BB: Normally on a bye week, if the team played on the weekend, you would add that game and that's the most recent game, so there would be some importance, probably, and relevance depending on who they played and so forth. There would definitely be some importance to it because it's the most recent game. In this case, there's no new information after last weekend. Nothing new happened this weekend from a game standpoint, so whatever we had last week, there's very little to add to that. I guess it's a little bit unusual. Like when we played Cleveland, Cleveland had a bye week prior to our game so whatever we had on them two weeks before our game was the same as what we had on them one week before the game. We didn't have our bye, but it was the same preparation in that you just don't have that last game the week before to add. There's usually one or two games like that every year in the schedule.

Q: There's just eight on the practice squad still. Is that because you feel that you're getting enough at practice and you don't feel like you need to fill that out?

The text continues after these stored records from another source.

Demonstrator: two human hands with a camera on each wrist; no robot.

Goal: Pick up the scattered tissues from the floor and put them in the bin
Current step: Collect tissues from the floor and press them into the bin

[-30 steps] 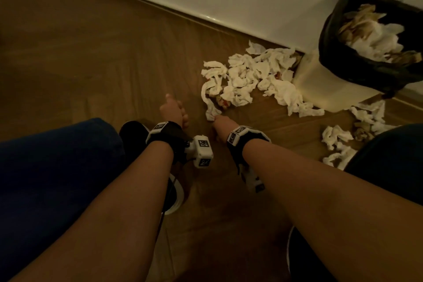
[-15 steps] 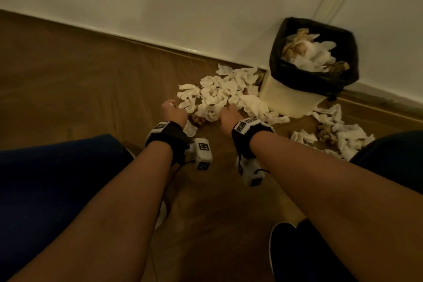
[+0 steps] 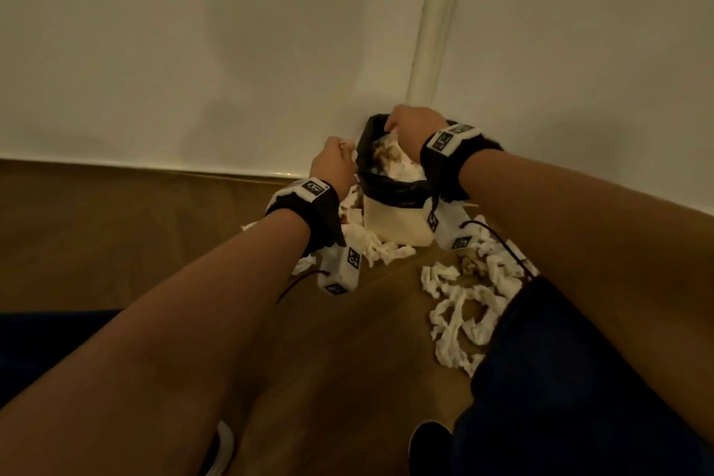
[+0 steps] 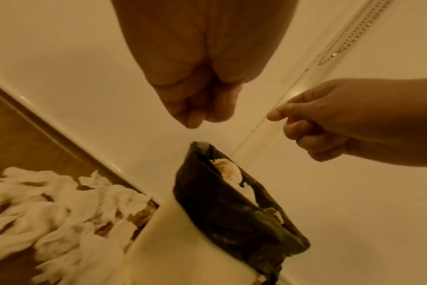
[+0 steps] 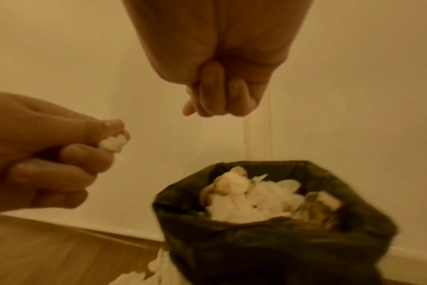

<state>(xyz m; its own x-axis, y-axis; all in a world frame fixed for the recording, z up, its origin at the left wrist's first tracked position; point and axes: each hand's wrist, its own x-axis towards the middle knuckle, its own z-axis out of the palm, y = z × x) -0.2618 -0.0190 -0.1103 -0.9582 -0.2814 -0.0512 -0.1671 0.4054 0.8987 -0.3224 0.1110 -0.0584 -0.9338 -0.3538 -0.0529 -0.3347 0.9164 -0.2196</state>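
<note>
Tissues [image 3: 459, 305] litter the floor beside the bin [image 3: 390, 182]; both fists hover at its rim. Left hand [image 5: 61, 158] pinches a wad; right hand [image 5: 219, 96] is curled, contents unseen. Release only once squarely over the opening.

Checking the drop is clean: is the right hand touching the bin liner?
Apart. The right wrist view shows the right hand with bare wall between it and the bin liner below.

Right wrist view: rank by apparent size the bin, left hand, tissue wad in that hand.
1. bin
2. left hand, though it sits nearer the camera, so its look is inflated
3. tissue wad, clearly smallest
</note>
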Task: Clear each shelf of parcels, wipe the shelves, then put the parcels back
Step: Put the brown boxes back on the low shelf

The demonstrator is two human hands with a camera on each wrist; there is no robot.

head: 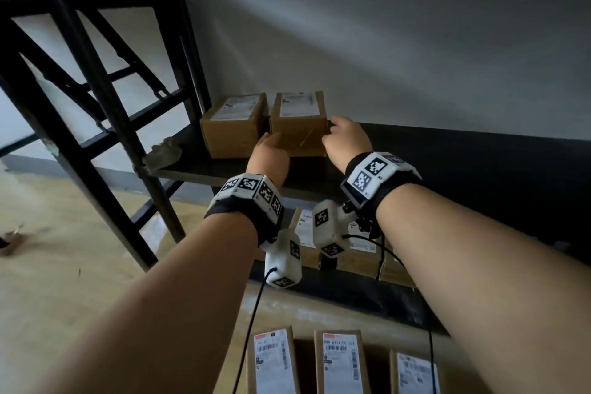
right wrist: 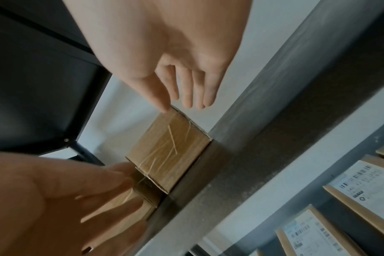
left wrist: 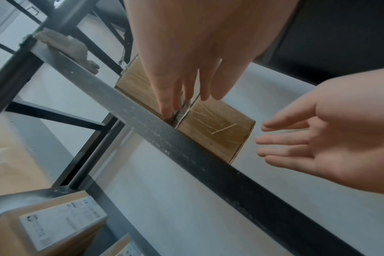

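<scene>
Two brown cardboard parcels stand side by side at the left end of a dark shelf [head: 447,169]. My left hand [head: 270,145] reaches with straight fingers into the gap between the left parcel [head: 230,128] and the right parcel [head: 297,118]. My right hand [head: 347,137] is open at the right parcel's far side. In the left wrist view the left hand's fingertips [left wrist: 167,110] sit in that gap beside the right parcel [left wrist: 217,131]. In the right wrist view the right hand [right wrist: 186,90] has its thumb on the upper corner of the right parcel [right wrist: 169,147].
A crumpled beige cloth [head: 163,152] lies on the shelf's left front corner. More labelled parcels [head: 361,249] stand on the shelf below, and several others [head: 340,361] lower down. A black ladder-like frame [head: 96,105] stands at the left. A grey wall is behind.
</scene>
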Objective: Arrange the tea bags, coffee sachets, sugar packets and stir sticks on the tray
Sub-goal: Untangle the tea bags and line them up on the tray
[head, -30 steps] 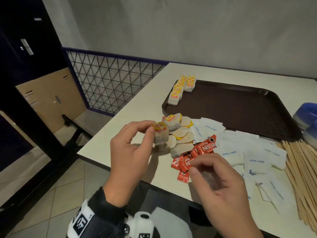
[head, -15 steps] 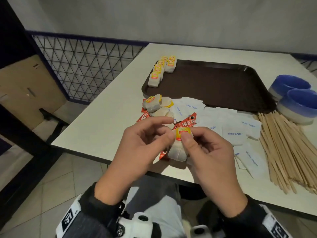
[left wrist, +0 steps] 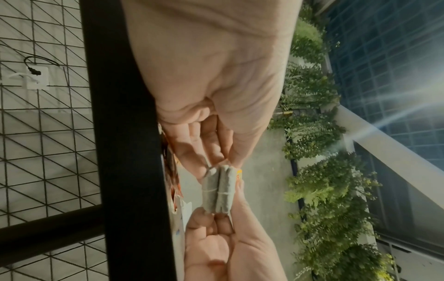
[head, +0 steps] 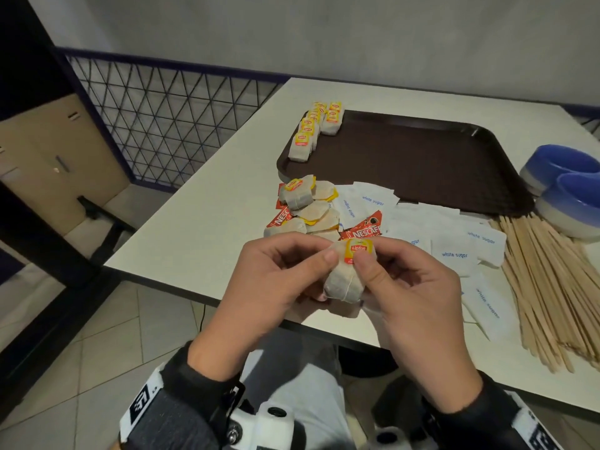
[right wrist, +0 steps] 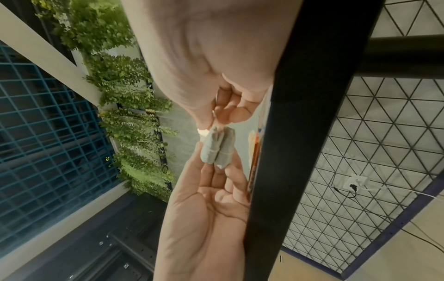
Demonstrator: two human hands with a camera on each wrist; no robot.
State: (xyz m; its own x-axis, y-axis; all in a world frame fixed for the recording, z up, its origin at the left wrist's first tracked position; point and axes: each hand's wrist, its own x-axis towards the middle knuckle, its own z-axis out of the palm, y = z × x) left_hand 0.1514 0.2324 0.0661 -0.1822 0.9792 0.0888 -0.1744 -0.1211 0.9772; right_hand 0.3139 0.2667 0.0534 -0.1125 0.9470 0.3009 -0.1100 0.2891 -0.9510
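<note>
Tea bag [head: 345, 277], Lipton tag up, was pinched between left hand [head: 276, 287] and right hand [head: 412, 306] above the desk's [head: 201, 228] near edge, both grips curled on it, short of the brown tray [head: 422, 164].

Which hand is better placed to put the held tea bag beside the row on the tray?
Probably left hand: both pinch the tea bag, but the row lies along the tray's left edge.

Two blue bowls [head: 565, 186] beside mesh railing [head: 168, 125]
</note>
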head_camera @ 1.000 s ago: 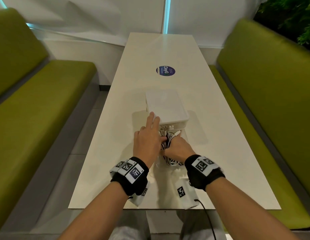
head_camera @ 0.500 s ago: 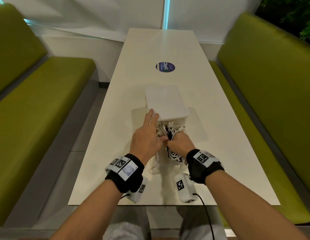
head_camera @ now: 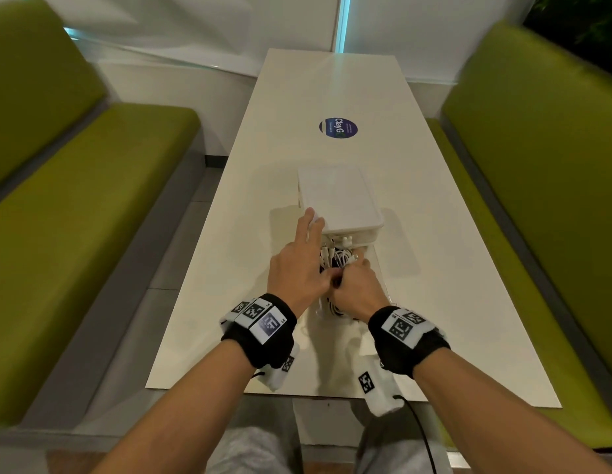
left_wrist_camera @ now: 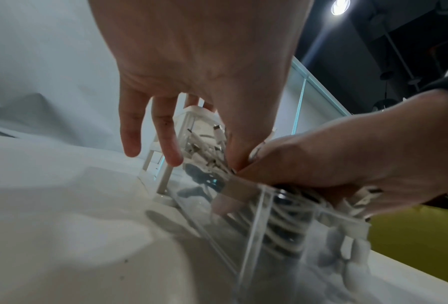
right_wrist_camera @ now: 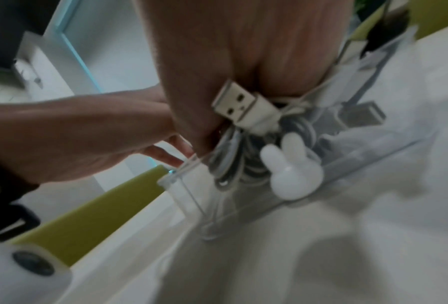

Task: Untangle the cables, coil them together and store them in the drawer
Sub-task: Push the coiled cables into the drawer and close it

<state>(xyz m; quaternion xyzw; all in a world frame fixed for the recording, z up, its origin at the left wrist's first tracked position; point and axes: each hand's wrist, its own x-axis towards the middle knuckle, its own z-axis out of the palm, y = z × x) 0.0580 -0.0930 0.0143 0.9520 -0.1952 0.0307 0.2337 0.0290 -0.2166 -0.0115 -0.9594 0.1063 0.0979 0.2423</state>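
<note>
A white drawer unit [head_camera: 338, 196] stands mid-table, with its clear drawer [left_wrist_camera: 243, 226] pulled out toward me. My right hand [head_camera: 356, 289] grips a coiled bundle of white and dark cables [right_wrist_camera: 233, 164] and holds it down inside the drawer. A white USB plug [right_wrist_camera: 241, 109] sticks out under the palm. Several plug ends [head_camera: 342, 258] lie toward the unit. My left hand [head_camera: 297, 268] is open, its straight fingers touching the unit's near left corner and its thumb beside the right hand. A white rabbit-shaped knob [right_wrist_camera: 292, 172] sits on the drawer front.
The long white table [head_camera: 434, 302] carries a round blue sticker [head_camera: 338, 127] beyond the unit. Green benches [head_camera: 75, 217] run along both sides. A white wall closes the far end. The table's near edge lies just below my wrists.
The right hand has pressed the cable bundle a little lower and further into the drawer. The left hand has stayed at the unit's corner.
</note>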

BB: It's eight, it might be nine, it might be 10, it might be seven. We had a couple of guys taken off our practice squad a couple weeks ago. Had that not happened we'd probably be looking at a different number. Both those players have been released. We'll see how it goes. We'll look at it week to week, but we're not married to anything, other than we can't go over 10 – we know that. I don't think we're married to a number, so if it's the right fit and something that helps us and we feel it's worthwhile, then we'll do it, and if not, then we'll see what comes along.